I can’t prove definitively that large-skew questions have appeared on the SAT in the years since the October 2000 test — because the data are not public. If ETS had eliminated them, however, we’d probably have seen at least a small change in girls’ and black students’ scores relative to boys’ and white students’ scores. We haven’t.
In my experience, most folks who are not psychometricians (those constructing bubble tests) consider large-skew questions unfair; that’s particularly true when they are shown other questions of similar overall difficulty that have smaller skews. Reasonable people can disagree on that point, or might object that a few large-skew questions on a long test don’t really matter. If there were no large-skew questions, disparities wouldn’t disappear entirely overnight. But why not release the data so we can have an open conversation?

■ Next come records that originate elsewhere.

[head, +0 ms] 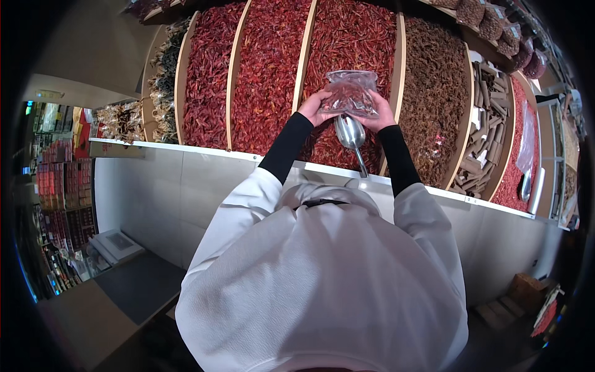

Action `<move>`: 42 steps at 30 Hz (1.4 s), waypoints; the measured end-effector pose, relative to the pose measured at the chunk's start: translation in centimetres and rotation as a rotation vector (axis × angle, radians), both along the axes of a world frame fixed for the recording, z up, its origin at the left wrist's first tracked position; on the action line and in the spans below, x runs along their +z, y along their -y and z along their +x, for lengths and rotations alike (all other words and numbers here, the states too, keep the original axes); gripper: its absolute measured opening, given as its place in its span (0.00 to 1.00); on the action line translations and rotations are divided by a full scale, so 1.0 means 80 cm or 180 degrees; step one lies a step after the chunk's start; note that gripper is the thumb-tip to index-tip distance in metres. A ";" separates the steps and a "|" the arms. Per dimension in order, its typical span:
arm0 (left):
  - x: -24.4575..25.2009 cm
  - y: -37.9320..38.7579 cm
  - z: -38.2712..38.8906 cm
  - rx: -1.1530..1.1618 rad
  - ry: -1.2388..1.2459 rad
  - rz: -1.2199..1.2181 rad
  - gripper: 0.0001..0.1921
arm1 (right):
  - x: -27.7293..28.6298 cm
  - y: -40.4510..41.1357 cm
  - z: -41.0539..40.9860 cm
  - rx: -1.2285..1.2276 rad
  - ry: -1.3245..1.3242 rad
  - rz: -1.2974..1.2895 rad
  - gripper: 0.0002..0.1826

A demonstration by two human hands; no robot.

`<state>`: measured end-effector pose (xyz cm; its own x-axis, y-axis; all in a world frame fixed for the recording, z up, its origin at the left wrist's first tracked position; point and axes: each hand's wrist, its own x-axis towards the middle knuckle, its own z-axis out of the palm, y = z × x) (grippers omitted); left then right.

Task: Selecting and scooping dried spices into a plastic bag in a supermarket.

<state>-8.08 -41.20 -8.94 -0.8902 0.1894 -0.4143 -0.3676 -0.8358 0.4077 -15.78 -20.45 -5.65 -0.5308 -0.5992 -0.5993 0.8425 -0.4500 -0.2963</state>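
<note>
A clear plastic bag (349,98) with dried red chilies in it is held between my two hands, above a bin of dried red chilies (355,32). My left hand (316,108) grips the bag's left side and my right hand (380,111) its right side. Some fingers are hidden under the bag. Just below the bag, a metal scoop (349,132) lies on the chilies, its handle pointing towards me over the bin's front edge.
Wooden dividers (304,56) separate the bins. More red chilies (269,69) lie to the left, star anise (432,93) and bark pieces (488,121) to the right. A second scoop (525,186) rests far right. A scale (116,246) stands at the lower left.
</note>
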 end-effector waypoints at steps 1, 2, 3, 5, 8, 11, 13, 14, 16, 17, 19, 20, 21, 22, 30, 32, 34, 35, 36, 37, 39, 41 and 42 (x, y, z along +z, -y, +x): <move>0.002 0.001 -0.005 0.0050 -0.0087 -0.0159 0.19 | 0.000 0.002 -0.004 0.0011 -0.0012 -0.0001 0.21; 0.003 0.007 -0.011 0.0000 -0.0152 -0.0067 0.20 | 0.000 0.005 -0.010 -0.0006 -0.0040 -0.0175 0.20; 0.012 0.007 -0.017 -0.0024 -0.0166 -0.0064 0.20 | -0.002 0.004 -0.019 -0.0055 -0.0071 -0.0345 0.20; 0.029 0.009 -0.032 -0.0066 -0.0175 -0.1125 0.23 | -0.006 0.002 -0.039 -0.0121 -0.0003 -0.0531 0.19; 0.046 0.003 -0.045 0.0042 -0.0747 -0.2594 0.28 | 0.005 0.011 -0.054 -0.0420 0.0072 -0.0608 0.17; 0.046 0.011 -0.056 0.0271 -0.1793 -0.4650 0.25 | 0.023 0.025 -0.063 -0.0547 0.0173 -0.0430 0.16; 0.062 0.005 -0.066 0.0641 -0.2418 -0.6067 0.21 | 0.012 0.019 -0.078 -0.0541 0.0162 -0.0450 0.15; 0.070 0.001 -0.071 0.0446 -0.2392 -0.6130 0.16 | 0.007 0.015 -0.084 -0.0440 0.0213 -0.0593 0.15; 0.077 -0.001 -0.075 0.0585 -0.2348 -0.6308 0.08 | 0.012 0.018 -0.080 -0.0461 0.0284 -0.0517 0.18; 0.080 -0.003 -0.077 0.0603 -0.2344 -0.6306 0.08 | 0.014 0.017 -0.077 -0.0451 0.0274 -0.0511 0.18; 0.088 -0.006 -0.080 0.0644 -0.2143 -0.6569 0.09 | 0.024 0.012 -0.067 -0.0150 -0.0327 0.0644 0.22; 0.090 -0.008 -0.083 0.0662 -0.2140 -0.6562 0.09 | 0.027 0.011 -0.060 -0.0160 -0.0956 0.1295 0.25; 0.089 -0.010 -0.085 0.0727 -0.2109 -0.6591 0.09 | 0.031 0.014 -0.053 -0.0141 -0.0965 0.1301 0.25; 0.088 -0.010 -0.087 0.0789 -0.2078 -0.6619 0.10 | 0.034 0.017 -0.045 -0.0267 -0.2640 0.2629 0.24; 0.085 0.015 -0.106 0.0634 -0.2348 -0.6695 0.10 | 0.004 -0.008 -0.071 -0.0234 -0.5795 0.4335 0.06; 0.093 0.036 -0.115 0.0413 -0.2547 -0.6791 0.11 | 0.023 -0.008 -0.089 -0.0273 -0.5999 0.4199 0.04; 0.121 0.044 -0.127 0.0143 -0.2661 -0.7097 0.13 | 0.058 -0.013 -0.107 -0.0188 -0.6167 0.4087 0.04; 0.136 0.051 -0.139 -0.0058 -0.2656 -0.7358 0.14 | 0.069 -0.013 -0.122 -0.0115 -0.6247 0.4019 0.04; 0.150 0.057 -0.149 -0.0006 -0.2788 -0.7456 0.14 | 0.082 -0.013 -0.136 -0.0150 -0.6477 0.3920 0.04; 0.163 0.064 -0.159 0.0052 -0.2920 -0.7550 0.14 | 0.094 -0.011 -0.149 -0.0164 -0.6662 0.4039 0.04; 0.183 0.092 -0.185 0.0215 -0.3252 -0.8064 0.15 | 0.117 0.003 -0.181 -0.0092 -0.7173 0.4043 0.05; 0.226 0.088 -0.208 -0.0220 -0.2907 -0.7421 0.15 | 0.134 0.000 -0.210 0.0111 -0.7414 0.4363 0.06; 0.230 0.127 -0.212 -0.0061 -0.3212 -0.7496 0.13 | 0.163 0.029 -0.197 -0.0056 -0.7444 0.4173 0.05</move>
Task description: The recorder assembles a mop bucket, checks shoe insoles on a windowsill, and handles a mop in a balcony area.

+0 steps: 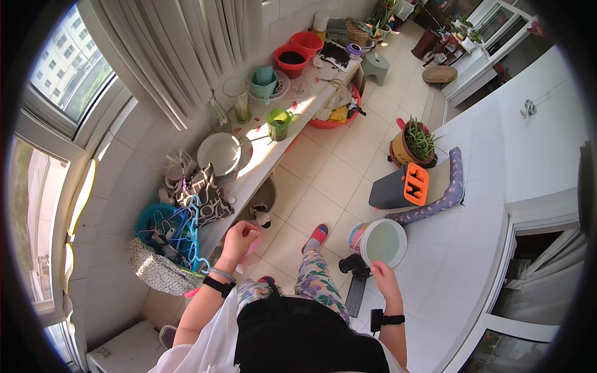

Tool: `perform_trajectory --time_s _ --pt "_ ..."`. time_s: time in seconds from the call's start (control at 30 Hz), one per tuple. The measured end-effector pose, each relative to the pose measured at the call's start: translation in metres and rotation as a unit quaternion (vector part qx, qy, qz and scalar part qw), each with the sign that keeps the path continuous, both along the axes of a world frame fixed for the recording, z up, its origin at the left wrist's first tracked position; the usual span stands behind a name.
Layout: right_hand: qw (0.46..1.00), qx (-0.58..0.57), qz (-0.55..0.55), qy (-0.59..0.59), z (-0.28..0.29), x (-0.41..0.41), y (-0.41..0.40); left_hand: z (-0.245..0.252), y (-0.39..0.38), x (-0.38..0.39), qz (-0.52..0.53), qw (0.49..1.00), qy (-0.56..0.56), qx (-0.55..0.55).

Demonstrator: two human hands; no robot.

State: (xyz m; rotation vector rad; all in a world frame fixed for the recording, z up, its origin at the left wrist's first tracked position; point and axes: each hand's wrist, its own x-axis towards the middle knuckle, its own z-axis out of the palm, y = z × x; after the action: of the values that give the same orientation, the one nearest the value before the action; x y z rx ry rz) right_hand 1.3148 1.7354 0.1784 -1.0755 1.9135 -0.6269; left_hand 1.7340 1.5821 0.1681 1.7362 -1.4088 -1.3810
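Observation:
My left hand [239,243] is raised in front of the shelf's near end, its thumb and fingers drawn together. A pink, partly see-through thing [254,243] shows against its fingertips; whether the hand holds it is unclear. At the right, my right hand [385,280] has its fingers bent near the rim of a white bucket [402,252] with cloudy liquid in it. A black object [353,265] appears beside the right fingertips, and I cannot tell if they grip it. Below that object lies a narrow grey strip [356,298].
Left, a long shelf [261,161] carries a white basin [219,154], a green jug [279,125] and red pots [291,60]. Hangers fill a blue tub [156,217]. Beyond the bucket stand a grey-and-orange container [392,189] and a potted plant [419,140].

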Motion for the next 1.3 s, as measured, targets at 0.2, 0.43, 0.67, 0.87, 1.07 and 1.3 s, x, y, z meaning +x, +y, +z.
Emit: perform_trajectory --time_s 0.2,0.43,0.67,0.87,1.07,1.3 --pt "0.998 -0.007 0.050 -0.034 0.009 -0.084 -0.141 0.028 -0.075 -0.100 0.040 0.998 0.004 -0.053" --pt "0.983 -0.044 0.151 -0.100 0.035 -0.109 -0.288 0.074 -0.172 -0.236 -0.040 0.994 0.021 -0.101" --pt "0.942 -0.068 0.296 -0.141 0.069 -0.096 -0.419 0.080 -0.270 -0.299 -0.092 0.986 0.065 -0.122" --pt "0.934 -0.058 0.322 -0.142 0.071 -0.109 -0.527 0.058 -0.372 -0.335 -0.073 0.982 0.168 -0.055" --pt "0.945 -0.041 0.268 -0.186 0.058 -0.125 -0.630 0.065 -0.480 -0.363 -0.086 0.970 0.228 0.004" --pt "0.962 -0.044 0.159 -0.216 0.029 -0.157 -0.742 0.065 -0.559 -0.342 -0.008 0.989 0.108 -0.105"
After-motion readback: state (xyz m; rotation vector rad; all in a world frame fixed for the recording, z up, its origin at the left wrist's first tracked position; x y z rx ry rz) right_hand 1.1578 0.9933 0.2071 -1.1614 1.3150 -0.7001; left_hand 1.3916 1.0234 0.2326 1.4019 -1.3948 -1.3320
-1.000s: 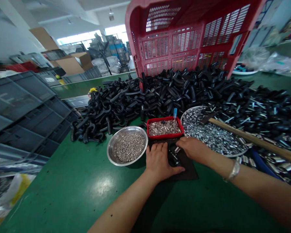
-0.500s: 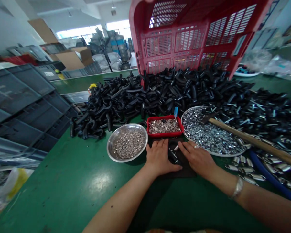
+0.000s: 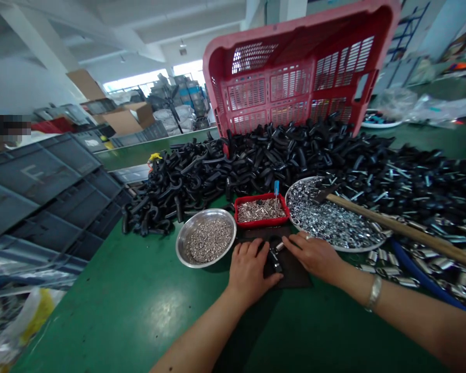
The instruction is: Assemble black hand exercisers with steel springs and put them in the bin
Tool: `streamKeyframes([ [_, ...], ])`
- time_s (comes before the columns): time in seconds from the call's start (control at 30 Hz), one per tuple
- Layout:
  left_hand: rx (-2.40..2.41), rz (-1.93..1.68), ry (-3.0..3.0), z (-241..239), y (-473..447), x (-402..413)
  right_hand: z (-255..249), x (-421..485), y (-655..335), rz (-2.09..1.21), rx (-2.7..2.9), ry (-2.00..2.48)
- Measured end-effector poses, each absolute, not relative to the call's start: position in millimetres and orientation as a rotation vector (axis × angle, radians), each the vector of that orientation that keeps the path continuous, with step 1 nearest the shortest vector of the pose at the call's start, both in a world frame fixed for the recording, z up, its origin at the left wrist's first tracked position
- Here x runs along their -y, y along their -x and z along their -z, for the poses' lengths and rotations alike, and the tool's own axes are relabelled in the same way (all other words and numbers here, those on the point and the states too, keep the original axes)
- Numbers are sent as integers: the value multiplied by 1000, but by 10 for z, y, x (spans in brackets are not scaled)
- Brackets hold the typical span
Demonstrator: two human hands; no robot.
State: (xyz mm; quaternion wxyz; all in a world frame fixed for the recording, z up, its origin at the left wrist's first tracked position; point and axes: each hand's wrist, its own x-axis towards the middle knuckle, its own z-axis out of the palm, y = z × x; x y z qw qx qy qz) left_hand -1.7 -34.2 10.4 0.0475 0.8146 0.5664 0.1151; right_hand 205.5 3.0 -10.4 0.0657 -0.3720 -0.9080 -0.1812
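Observation:
Palm down, my left hand [image 3: 247, 270] lies over a dark mat [image 3: 297, 277], its thumb and index finger around a small black curved part [image 3: 275, 265]. Some of that part is hidden by the fingers. A metal pin [image 3: 273, 255] shows on it. Beside the pin is a small coil spring [image 3: 280, 246], where the fingertips of my right hand [image 3: 316, 255] close in from the right; the right thumb is mostly hidden. Just beyond the hands stand a steel bowl [image 3: 179, 247] of small metal pieces and a red tray [image 3: 256, 224] of pins with a blue-handled tool [image 3: 276, 187].
A wide dish [image 3: 349, 249] of metal pieces stands at right, with a wooden-handled hammer [image 3: 396, 225] across it. Loose springs [image 3: 388, 271] lie nearby. Black curved parts [image 3: 264, 150] are heaped before a tipped red crate [image 3: 285, 93]. Grey crates [image 3: 42, 191] stand at left.
The view has tilted upward and shifted a little. Both hands stay at the black part and spring; the left fingers are slightly more bent, showing more of the part.

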Motion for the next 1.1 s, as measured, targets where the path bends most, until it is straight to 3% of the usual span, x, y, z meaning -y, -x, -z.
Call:
streamKeyframes([
  [0.17,-1710,-179,-2564,-52,-62,381,51,-129,-2084,484,2746,991],
  [0.3,-1641,-140,-2558,-293,-46,234,23,-187,-2150,349,2677,926],
  [0.5,-1210,75,-2433,-769,74,-120,-62,-167,-2175,-158,2583,949],
  [0.67,-1229,214,-1914,-595,132,-491,-140,-315,-2053,-482,2528,1158],
  [0.77,-1277,189,-1686,-429,133,-565,-154,-436,-1983,-657,2541,1233],
  [0.93,-1639,188,-2053,-366,79,-397,-138,-469,-1935,-694,2535,1316],
  [1.1,-1880,-175,-2148,-325,69,-171,-146,-417,-1898,-635,2500,1426],
])
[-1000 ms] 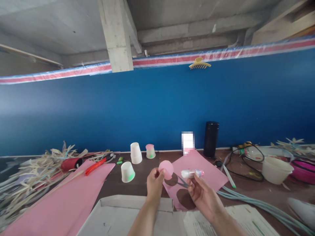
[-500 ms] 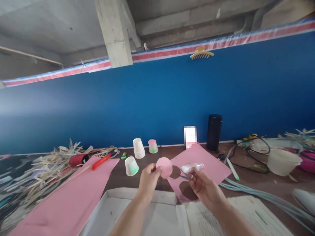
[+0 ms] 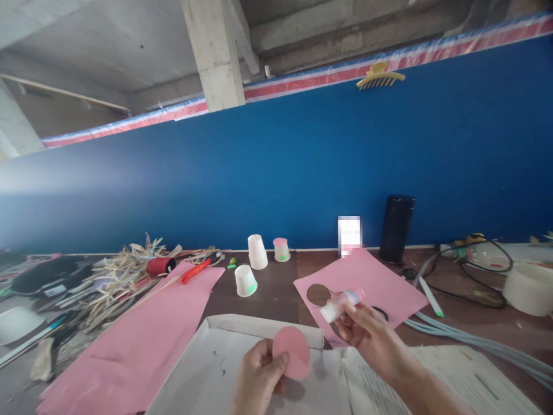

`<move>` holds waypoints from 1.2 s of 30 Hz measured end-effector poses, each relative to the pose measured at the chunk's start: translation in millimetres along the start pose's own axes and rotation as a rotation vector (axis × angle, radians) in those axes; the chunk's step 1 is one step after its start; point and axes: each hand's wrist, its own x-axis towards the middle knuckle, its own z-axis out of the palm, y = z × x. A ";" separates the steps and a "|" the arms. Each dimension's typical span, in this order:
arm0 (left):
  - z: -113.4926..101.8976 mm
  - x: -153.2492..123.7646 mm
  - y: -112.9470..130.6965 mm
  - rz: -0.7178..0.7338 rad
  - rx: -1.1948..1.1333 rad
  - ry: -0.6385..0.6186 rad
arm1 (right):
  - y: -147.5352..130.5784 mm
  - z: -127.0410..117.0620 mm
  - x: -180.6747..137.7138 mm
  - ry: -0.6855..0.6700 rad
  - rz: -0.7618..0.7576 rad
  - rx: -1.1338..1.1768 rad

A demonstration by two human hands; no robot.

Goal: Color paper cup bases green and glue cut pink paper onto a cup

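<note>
Pinched between thumb and fingers of my left hand (image 3: 264, 372) is a pink paper circle (image 3: 292, 353), held over a white cardboard box lid (image 3: 220, 377). My right hand (image 3: 367, 325) grips a glue stick (image 3: 342, 304), clear with a pink end, its whitish tip pointing left and down. Under the right hand lies a pink sheet (image 3: 389, 282) with round holes cut in it. Dark scissors (image 3: 380, 314) on that sheet are mostly hidden by the hand.
A white paper cup (image 3: 245, 281) with a green patch, stacked white cups (image 3: 257, 252) and a pink-topped cup (image 3: 281, 249) stand behind. A black cylinder (image 3: 396, 229) stands at the wall. Left are pink sheets (image 3: 142, 340), red-handled cutter (image 3: 196, 271) and paper scraps (image 3: 125, 288).
My left hand has brought the pink circle down and nearer, over the box lid. The glue stick has tilted, its tip now lower. The view has shifted.
</note>
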 end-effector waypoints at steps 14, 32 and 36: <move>8.8 6.8 -8.7 -0.044 -0.263 0.003 | 0.6 3.3 -5.7 -0.078 0.079 -0.135; 5.8 -12.2 -19.4 0.093 0.293 0.058 | 13.0 28.4 -21.6 -0.117 0.004 -0.700; 6.2 -15.8 -15.8 0.087 0.401 0.059 | 17.0 29.5 -26.1 -0.132 0.002 -0.747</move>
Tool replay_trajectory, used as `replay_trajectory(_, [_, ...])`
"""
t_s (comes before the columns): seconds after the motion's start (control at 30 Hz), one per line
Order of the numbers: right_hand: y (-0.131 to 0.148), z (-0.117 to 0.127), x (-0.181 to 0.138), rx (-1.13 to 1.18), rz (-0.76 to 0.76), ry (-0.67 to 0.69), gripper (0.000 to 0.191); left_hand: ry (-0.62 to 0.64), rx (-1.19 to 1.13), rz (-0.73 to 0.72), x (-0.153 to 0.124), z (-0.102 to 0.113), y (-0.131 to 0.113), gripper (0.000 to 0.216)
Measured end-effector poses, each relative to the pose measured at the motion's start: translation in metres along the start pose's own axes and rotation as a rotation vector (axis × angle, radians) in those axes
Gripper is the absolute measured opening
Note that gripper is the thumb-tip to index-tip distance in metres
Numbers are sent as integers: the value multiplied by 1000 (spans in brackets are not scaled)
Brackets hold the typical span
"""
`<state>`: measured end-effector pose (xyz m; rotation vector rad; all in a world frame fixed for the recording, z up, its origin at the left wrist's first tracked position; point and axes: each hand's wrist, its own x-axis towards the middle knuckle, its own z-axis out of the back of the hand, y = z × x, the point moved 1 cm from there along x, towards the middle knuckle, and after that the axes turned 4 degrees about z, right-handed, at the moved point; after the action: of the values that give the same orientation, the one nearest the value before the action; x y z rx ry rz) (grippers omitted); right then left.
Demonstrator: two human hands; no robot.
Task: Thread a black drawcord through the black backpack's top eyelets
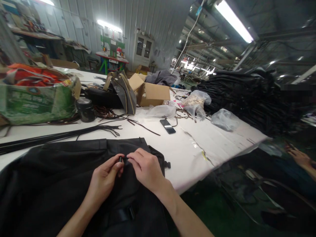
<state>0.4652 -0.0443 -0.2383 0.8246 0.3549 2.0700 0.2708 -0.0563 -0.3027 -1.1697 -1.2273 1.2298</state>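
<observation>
A large black fabric bag [61, 171] lies across the near edge of the white table [187, 148]. My left hand [105, 179] pinches a small black piece, perhaps a zipper pull [120, 159], on top of the bag. My right hand [145, 169] is closed on the fabric just beside it, fingertips touching the same spot. A black buckle [167, 164] sticks out at the bag's right edge.
Black cords [74, 133], a dark jar [85, 109], a phone [168, 126], an open cardboard box [150, 93], plastic bags [197, 102] and a green sack [37, 98] lie on the table. Stacked black material [249, 95] fills the right. Another person's hand [300, 158] shows at far right.
</observation>
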Motion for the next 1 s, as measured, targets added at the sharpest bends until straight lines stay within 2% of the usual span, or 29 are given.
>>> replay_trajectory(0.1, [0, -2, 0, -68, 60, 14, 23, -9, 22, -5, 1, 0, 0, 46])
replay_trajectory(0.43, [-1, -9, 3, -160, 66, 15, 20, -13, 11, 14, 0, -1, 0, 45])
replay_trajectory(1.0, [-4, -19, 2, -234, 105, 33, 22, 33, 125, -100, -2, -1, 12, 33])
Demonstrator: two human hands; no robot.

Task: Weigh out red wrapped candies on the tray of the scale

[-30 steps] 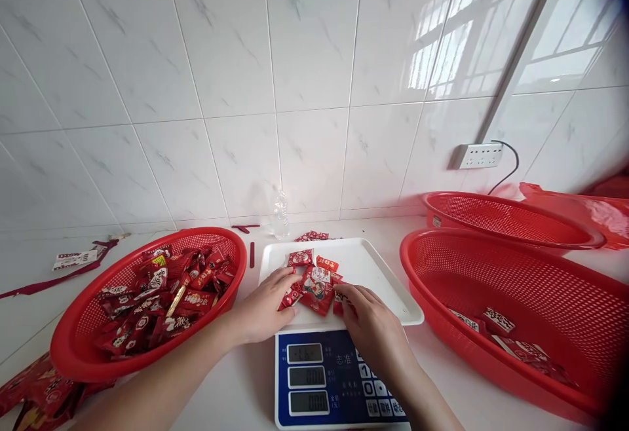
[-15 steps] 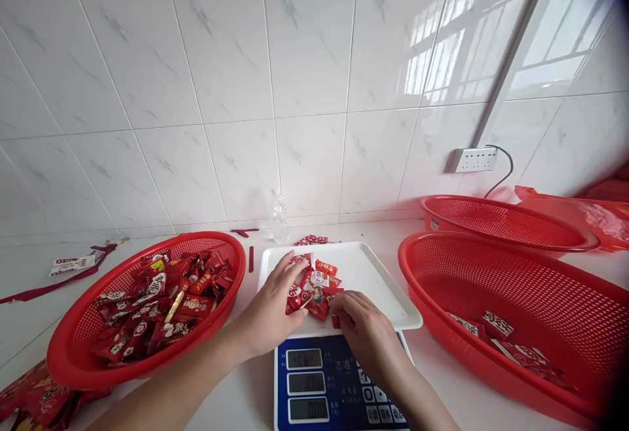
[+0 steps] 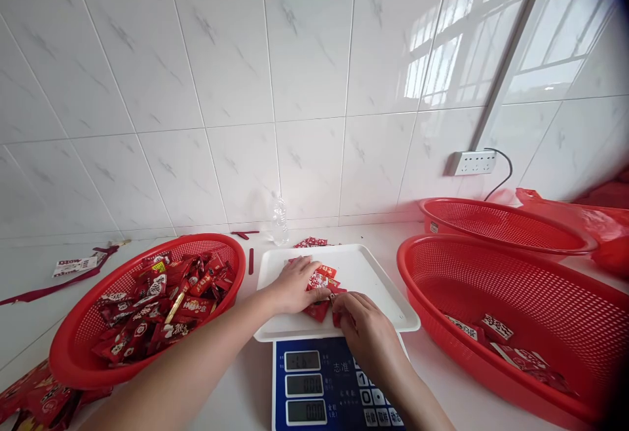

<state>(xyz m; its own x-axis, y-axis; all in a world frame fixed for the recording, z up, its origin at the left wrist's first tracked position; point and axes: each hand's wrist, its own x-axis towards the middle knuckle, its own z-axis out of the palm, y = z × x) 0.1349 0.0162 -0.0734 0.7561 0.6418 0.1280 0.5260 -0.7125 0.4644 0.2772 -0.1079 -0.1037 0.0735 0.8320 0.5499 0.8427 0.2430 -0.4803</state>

And it’s not just item-level data that the College Board keep from the public; it also rarely releases combined family income and race/ethnicity data that would allow researchers to make comparisons such as how high-income black students’ average math scores compare to those of low-income white students.
One might assume that affluent students of all races/ethnicities score higher than all low-income students. But the last time the College Board released such data, in a 2001 report, that wasn’t the case. On the math section, black students in the highest income group scored, on average, lower than white students in the lowest income group. Again, without transparency it’s difficult to identify the cause of this troubling disparity so that we can address the problem.
(The ACT, the other national college admissions test and the SAT’s competitor, has never publicly released either item-level data or combined income and race/ethnicity data; however, its overall group score gaps closely parallel those of the SAT, and it uses the same test construction methods.)
SAT scores matter: College admissions officers still weigh them heavily in making their decisions. Undoubtedly, there are many reasons behind persistent SAT achievement gaps, and the College Board insists that test design is not to blame. But what’s the harm in transparency so we don’t have to take the College Board at its word?
Jay Rosner is the executive director of The Princeton Review Foundation. He took the June 6 and Jan. 23 SATs.